# Task goal:
Among the entries that follow, the required portion opens with the line containing "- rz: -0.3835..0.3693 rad" and closes with the line containing "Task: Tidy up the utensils". Give that portion again exactly, and nothing else.

######

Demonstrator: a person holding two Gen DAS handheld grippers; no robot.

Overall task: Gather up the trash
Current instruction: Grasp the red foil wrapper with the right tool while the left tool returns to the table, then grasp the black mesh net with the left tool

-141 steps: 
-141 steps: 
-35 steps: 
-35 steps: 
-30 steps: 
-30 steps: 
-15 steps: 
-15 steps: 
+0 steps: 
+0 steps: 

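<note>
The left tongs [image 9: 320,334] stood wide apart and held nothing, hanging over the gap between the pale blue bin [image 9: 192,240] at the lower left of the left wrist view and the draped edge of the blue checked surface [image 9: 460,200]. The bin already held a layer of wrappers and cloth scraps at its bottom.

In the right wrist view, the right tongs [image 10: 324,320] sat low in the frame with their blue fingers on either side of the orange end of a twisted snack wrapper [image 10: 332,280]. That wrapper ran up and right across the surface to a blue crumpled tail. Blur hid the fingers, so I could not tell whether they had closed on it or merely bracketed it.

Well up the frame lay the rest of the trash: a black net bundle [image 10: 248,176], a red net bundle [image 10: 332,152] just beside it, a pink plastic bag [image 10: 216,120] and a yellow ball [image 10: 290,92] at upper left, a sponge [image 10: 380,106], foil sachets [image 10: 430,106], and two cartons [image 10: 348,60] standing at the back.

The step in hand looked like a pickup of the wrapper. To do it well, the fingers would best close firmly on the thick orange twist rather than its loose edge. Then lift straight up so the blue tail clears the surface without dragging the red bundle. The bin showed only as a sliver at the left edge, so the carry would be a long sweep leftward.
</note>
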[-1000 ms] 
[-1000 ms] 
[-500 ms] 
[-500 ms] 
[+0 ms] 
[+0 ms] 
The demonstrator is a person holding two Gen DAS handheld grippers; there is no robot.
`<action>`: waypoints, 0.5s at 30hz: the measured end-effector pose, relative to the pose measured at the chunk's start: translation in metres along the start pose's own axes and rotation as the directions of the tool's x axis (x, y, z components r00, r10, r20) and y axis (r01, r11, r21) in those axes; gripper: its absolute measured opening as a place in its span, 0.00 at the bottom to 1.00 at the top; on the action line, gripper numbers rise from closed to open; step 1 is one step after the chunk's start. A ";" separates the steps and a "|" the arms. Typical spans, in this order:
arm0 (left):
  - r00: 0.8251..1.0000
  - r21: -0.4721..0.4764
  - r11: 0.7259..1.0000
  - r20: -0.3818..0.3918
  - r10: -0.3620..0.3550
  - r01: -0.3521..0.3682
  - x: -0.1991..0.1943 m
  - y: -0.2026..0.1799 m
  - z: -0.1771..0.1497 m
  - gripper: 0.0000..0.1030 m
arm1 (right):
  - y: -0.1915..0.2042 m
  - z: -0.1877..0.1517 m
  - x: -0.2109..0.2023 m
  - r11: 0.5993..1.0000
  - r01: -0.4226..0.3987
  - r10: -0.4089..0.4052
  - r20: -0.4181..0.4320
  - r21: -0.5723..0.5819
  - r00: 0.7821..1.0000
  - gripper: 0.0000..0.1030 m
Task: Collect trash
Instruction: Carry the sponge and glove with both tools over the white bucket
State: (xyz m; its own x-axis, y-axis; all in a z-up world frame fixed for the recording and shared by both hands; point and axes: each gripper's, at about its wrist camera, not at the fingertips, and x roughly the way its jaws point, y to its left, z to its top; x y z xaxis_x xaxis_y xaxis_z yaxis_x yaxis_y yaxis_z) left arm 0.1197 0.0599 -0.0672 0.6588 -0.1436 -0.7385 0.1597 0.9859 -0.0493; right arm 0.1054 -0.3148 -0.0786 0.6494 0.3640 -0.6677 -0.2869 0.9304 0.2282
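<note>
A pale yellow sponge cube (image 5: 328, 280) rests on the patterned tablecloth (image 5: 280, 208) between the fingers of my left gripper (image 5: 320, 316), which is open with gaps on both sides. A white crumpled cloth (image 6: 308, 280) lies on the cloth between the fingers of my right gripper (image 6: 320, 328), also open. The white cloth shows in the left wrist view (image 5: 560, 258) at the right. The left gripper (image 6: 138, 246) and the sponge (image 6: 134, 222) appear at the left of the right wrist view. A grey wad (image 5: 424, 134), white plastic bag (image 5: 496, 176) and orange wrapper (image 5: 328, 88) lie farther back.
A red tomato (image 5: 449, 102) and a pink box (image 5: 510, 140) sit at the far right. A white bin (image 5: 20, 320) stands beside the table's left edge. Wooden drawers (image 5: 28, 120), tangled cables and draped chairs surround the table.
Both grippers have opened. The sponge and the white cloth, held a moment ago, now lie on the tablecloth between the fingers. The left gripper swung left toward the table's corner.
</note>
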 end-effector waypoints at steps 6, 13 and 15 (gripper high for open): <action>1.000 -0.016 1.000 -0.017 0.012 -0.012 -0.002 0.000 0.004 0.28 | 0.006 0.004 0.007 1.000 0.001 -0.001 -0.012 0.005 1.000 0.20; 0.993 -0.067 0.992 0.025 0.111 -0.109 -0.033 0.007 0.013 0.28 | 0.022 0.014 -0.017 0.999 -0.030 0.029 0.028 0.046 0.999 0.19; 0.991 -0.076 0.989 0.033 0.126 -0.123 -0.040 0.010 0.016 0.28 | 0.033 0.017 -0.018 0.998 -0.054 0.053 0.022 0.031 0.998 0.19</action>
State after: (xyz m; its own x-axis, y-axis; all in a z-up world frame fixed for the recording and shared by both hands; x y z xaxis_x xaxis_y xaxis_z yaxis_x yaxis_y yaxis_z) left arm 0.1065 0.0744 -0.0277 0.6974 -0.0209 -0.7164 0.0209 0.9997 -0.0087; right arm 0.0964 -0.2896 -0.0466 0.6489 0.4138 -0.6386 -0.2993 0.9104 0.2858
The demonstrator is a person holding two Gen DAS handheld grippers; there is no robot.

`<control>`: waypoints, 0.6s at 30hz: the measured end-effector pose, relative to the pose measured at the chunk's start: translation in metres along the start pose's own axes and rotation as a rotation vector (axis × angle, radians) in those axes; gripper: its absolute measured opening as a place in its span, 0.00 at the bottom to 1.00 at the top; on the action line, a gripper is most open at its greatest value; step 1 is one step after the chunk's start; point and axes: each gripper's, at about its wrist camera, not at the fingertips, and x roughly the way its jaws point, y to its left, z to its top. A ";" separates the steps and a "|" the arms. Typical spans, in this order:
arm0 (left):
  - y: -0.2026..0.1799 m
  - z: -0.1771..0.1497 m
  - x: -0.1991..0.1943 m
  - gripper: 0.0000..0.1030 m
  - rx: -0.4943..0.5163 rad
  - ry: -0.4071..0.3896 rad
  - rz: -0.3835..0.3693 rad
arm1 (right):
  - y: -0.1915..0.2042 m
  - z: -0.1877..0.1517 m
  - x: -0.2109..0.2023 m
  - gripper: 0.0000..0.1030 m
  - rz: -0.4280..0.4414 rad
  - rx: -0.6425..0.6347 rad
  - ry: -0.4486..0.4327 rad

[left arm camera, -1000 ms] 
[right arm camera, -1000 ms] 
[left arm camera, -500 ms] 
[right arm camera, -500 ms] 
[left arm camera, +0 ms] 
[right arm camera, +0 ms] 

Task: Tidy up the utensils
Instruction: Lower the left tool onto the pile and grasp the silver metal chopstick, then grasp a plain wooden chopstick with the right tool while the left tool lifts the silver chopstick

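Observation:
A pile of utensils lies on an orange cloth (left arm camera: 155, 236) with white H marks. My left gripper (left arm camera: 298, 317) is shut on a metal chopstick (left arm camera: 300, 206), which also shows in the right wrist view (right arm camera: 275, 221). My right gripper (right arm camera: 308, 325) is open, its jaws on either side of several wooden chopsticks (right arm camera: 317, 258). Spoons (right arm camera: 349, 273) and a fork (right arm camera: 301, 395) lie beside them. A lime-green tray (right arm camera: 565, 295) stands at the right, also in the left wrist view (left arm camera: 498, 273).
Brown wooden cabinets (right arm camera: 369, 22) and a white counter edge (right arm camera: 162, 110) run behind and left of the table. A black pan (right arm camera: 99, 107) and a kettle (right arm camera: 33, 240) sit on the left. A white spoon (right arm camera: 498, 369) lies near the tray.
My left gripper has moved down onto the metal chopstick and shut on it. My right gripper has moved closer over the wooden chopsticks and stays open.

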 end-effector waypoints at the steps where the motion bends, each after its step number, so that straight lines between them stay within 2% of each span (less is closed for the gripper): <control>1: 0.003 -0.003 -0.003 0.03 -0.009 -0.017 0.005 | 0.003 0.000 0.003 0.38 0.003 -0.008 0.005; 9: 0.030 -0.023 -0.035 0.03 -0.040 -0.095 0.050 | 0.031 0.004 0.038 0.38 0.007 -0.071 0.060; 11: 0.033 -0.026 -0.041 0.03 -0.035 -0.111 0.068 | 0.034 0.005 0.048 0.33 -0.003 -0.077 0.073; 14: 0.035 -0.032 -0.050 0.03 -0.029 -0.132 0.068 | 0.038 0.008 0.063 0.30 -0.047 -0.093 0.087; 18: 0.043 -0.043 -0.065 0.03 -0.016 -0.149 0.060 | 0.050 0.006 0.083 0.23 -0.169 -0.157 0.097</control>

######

# Written answer:
  - rz: -0.3835..0.3693 rad
arm1 (right):
  - y: -0.1915..0.2042 m
  - z: -0.1877..0.1517 m
  - x: -0.2109..0.2023 m
  - gripper: 0.0000..0.1030 m
  - rz: -0.4280..0.4414 rad
  - rx: -0.6425..0.6347 rad
  - ry: -0.4486..0.4327 rad

[left arm camera, -1000 ms] 
[right arm camera, -1000 ms] 
[left arm camera, -500 ms] 
[right arm camera, -500 ms] 
[left arm camera, +0 ms] 
[right arm camera, +0 ms] 

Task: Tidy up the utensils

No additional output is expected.